### Links Scraper

This notebook scrapes the [website](https://www.giustizia.it/giustizia/page/it/statistiche) of the Italian Ministry of Justice and retrieve information available regarding inmates' presence in Italian detention center. The scraper looks for entries containing the string `Detenuti italiani e stranieri presenti e capienze per istituto` and collects all links in a `csv` file stored in `outputs/raw/bulletines_links.csv`.

In [1]:
from playwright.async_api import async_playwright
import asyncio
from bs4 import BeautifulSoup
import pandas as pd
from time import sleep
import re

In [2]:
url = 'https://www.giustizia.it/giustizia/page/it/statistiche'
to_search= 'Detenuti italiani e stranieri presenti e capienze per istituto'

In [None]:
# "Hey, open up a browser"
playwright = await async_playwright().start()
browser = await playwright.chromium.launch(headless=False)

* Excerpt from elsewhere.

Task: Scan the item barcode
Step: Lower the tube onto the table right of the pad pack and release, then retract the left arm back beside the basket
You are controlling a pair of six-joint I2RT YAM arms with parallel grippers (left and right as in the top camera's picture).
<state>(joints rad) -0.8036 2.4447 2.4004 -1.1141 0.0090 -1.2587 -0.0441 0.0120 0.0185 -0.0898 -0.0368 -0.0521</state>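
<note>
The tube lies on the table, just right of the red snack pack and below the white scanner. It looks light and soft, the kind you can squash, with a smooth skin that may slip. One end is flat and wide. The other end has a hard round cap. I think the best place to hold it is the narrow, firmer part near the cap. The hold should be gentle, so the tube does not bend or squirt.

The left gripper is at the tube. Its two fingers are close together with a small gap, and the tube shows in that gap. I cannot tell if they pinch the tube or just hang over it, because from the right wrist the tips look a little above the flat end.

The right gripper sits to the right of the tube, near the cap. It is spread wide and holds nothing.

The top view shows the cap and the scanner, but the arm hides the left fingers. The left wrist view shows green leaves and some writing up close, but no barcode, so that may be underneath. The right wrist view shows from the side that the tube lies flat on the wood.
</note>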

# Create a new browser window
page = await browser.new_page()
print("Opening up the browser...")

# Tell it to go to this page
await page.goto(url)
print(f"Going to {url}")

await page.wait_for_timeout(2000)

search_input = page.locator('form#searchForm input[aria-label="Cerca"]')

await search_input.fill(to_search)
await page.wait_for_timeout(2000)
await search_input.press('Enter')
print(f"Searching for {to_search}")

# Wait for the results to load
await page.wait_for_selector('ol.resultVivisimo', timeout=5000)

# Data storage
data = []
n = 1


while True:
    content = await page.content()
    await page.wait_for_timeout(5000)
    soup = BeautifulSoup(content, 'html.parser')
    links = soup.find_all('a', href=True)

    # Filter and extract the relevant links
    filtered_links = [
        link for link in links 
        if "contentId" in link['href'] and "Detenuti italiani e stranieri presenti e capienze per istituto" in link.get_text()
    ]

    for link in filtered_links:
            href = link['href']
            text = link.get_text(strip=True)
            content_id = re.search(r"contentId=(\w+)", href).group(1)
            last_update = text.split("aggiornamento al")[-1].strip()
            data.append([content_id, last_update, href])
    print(f'got link from page {n}')
    print(f"Total number of links: {len(data)}")
    print("##################")
    n = n+1

    next_button = await page.query_selector('img[alt="Vai alla pagina successiva"]')  # Select the image by alt text
    await page.wait_for_timeout(5000)

    # Adding a sleep to give the page some time
    await page.wait_for_timeout(5000)  # Wait for 1 second before checking for the button

    if next_button:
        print('next button found')
        # Check if the button is visible and can be clicked
        is_visible = await next_button.is_visible()
        is_enabled = await next_button.is_enabled()  # Check if the button is enabled

        if is_visible and is_enabled:
            print(f"Clicking on page {n}")
            # Click the "Next" button
            await next_button.click()
            await page.wait_for_selector('ol.resultVivisimo', timeout=5000)  # Additional wait time for the new page to load
        else:
            print('button not visible or enabled')
            break  # If the button is not visible or not enabled, break the loop
    else:
        print('button not found')
        break  # If no next button, break the loop

# Finally close the browser after everything is done
await browser.close()

In [None]:
# Create a DataFrame and convert dates
df = pd.DataFrame(data, columns=["ID", "Ultimo aggiornamento", "Hyperlink"])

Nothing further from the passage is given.